= Source data =
=== Section Start ===
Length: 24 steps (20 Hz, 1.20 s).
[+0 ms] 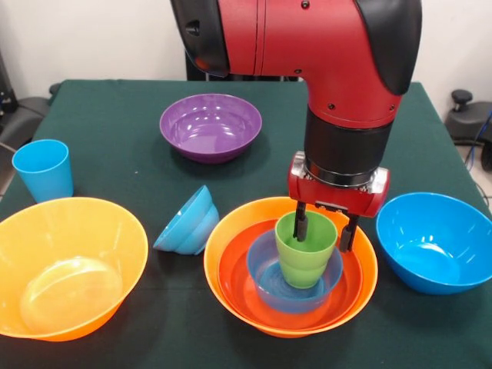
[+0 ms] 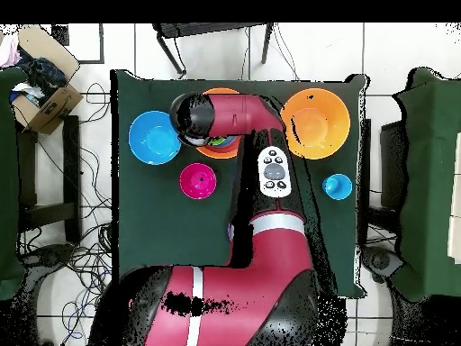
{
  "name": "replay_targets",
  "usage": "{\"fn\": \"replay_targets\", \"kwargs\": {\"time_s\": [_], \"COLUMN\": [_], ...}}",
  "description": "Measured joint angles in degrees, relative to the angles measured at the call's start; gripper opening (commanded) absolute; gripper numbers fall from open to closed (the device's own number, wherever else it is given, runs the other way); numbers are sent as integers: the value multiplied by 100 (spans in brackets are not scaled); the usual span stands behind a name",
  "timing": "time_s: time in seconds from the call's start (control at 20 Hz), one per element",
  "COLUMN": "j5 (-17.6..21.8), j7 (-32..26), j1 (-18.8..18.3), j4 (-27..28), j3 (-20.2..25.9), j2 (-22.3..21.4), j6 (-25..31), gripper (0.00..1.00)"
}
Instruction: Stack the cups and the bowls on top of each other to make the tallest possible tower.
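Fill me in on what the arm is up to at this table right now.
The gripper has one finger inside and one outside the rim of the lime green cup, which sits in a small blue bowl nested in a red-orange bowl inside a big orange bowl. Loose around this tower are another orange bowl, a purple bowl, a blue bowl, a tipped blue bowl and a light blue cup.

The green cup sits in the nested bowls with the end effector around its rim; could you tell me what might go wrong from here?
1. The green cup leans slightly in the small blue bowl; it may tip on release.
2. The end effector has one finger inside the cup and one outside, so withdrawing could drag the cup along.
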State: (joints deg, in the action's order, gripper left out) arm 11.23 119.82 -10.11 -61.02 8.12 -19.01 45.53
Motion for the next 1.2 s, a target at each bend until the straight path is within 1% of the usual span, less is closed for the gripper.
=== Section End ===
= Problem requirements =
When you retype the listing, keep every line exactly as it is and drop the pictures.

= Output below =
Length: 24 steps (20 Hz, 1.20 s).
[+0 ms] 
[+0 ms] 
{
  "name": "replay_targets",
  "usage": "{\"fn\": \"replay_targets\", \"kwargs\": {\"time_s\": [_], \"COLUMN\": [_], ...}}",
  "description": "Measured joint angles in degrees, relative to the angles measured at the call's start; gripper opening (commanded) absolute; gripper numbers fall from open to closed (the device's own number, wherever else it is given, runs the other way); numbers are sent as integers: the value multiplied by 100 (spans in brackets are not scaled); the usual span stands behind a name",
  "timing": "time_s: time in seconds from the call's start (control at 20 Hz), one per element",
  "COLUMN": "j5 (-17.6..21.8), j7 (-32..26), j1 (-18.8..18.3), j4 (-27..28), j3 (-20.2..25.9), j2 (-22.3..21.4), j6 (-25..31), gripper (0.00..1.00)"
}
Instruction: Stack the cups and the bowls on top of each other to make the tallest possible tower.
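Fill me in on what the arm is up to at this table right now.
The gripper has one finger inside and one outside the rim of the lime green cup, which sits in a small blue bowl nested in a red-orange bowl inside a big orange bowl. Loose around this tower are another orange bowl, a purple bowl, a blue bowl, a tipped blue bowl and a light blue cup.

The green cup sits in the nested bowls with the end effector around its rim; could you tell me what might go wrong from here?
1. The green cup leans slightly in the small blue bowl; it may tip on release.
2. The end effector has one finger inside the cup and one outside, so withdrawing could drag the cup along.
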State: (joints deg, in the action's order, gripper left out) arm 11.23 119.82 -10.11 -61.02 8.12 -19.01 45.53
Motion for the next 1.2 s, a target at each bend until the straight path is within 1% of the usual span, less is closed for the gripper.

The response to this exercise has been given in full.